IWM Is Cost-Efficient and Liquid, But Not Perfect
Although small-cap stocks are historically more volatile and less liquid than their large-cap peers, IWM’s size and robust daily turnover help boost the ETF’s liquidity. Rare are the occasions that investors will see wide bid/ask spreads in this ETF. In normal markets, it is reasonable to expect the iShares fund to transact with spreads of just a penny or two.
Perhaps the primary drawback of the Russell 2000’s expansive exposure to smaller stocks is that the index and, as a result IWM, includes some companies that are not yet profitable. The S&P SmallCap 600 Index — the Russell 2000’s primary competitor — has a financial viability requirement for its components. Predictably, that can lead to varying returns between the two small-cap indices.
IWM allocates nearly 20% of its weight to financial services stocks and 17.4% to the technology sector.
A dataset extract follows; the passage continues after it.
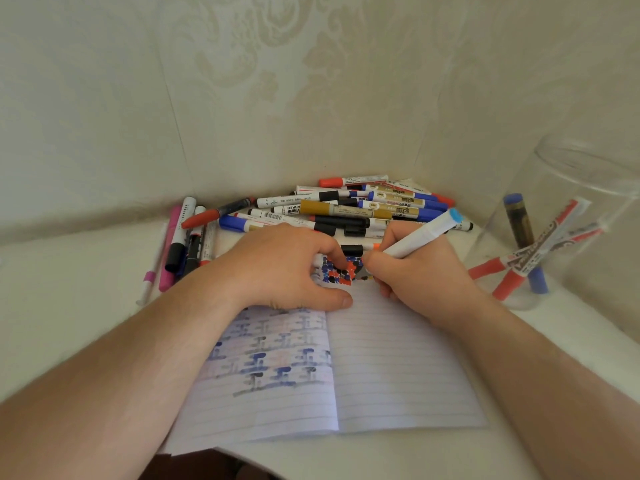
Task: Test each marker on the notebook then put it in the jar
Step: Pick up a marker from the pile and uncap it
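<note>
White-barrelled marker with light-blue end (420,233) gripped in right hand (419,282), tip down at top of lined notebook (398,368). Left hand (287,268) flat, fingers spread, pinning page beside colour blots (341,270). Marker pile (346,209) behind hands. Glass jar (568,230) right, holding red and blue markers.

White marker with a light blue end (420,233) tilted over the page, tip down, open lined notebook (398,368) lying flat with colored dabs at the top, clear glass jar (568,237) at right holding red and blue markers (530,261), big pile of markers (346,209) behind the notebook
</note>
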`<state>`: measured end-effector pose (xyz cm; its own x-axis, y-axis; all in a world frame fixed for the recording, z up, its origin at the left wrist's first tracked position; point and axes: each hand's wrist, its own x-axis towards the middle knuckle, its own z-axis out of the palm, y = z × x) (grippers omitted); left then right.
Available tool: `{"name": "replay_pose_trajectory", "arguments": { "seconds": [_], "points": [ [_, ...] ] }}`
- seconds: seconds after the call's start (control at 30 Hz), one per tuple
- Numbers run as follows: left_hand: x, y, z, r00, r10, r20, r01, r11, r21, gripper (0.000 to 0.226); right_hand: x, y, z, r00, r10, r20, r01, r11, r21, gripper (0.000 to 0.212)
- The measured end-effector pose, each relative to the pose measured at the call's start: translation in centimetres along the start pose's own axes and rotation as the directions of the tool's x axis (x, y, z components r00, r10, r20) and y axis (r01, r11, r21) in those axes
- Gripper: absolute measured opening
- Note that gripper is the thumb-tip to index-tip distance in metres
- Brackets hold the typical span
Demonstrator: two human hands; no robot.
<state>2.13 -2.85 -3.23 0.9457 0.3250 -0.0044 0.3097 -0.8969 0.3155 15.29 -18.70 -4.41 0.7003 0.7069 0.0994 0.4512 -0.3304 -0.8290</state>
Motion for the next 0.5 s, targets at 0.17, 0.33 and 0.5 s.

Industrial and healthcare names combine for 27.6% of the ETF’s weight, while consumer discretionary and real estate stocks combine for 19.6%. At the moment, top holdings include the likes of Advanced Micro Devices, Inc. (NASDAQ:AMD), Chemours Co (NYSE:CC) and Take Two Interactive Software Inc (NASDAQ:TTWO) — so it’s important to point out that not every stock in here is a small cap, typically defined as between $300 million and $2 billion in market cap.
As noted earlier, small caps are usually more volatile than large-caps, and IWM reminds investors of as much. IWM sports a three-year standard deviation of 15.7%, or more 500 basis points above the comparable metric on S&P 500 ETFs.
IWM charges 0.19% per year, or $19 on a $10,000 investment. That is reasonable among small-cap ETFs and slightly below the expense ratio on the average ETF.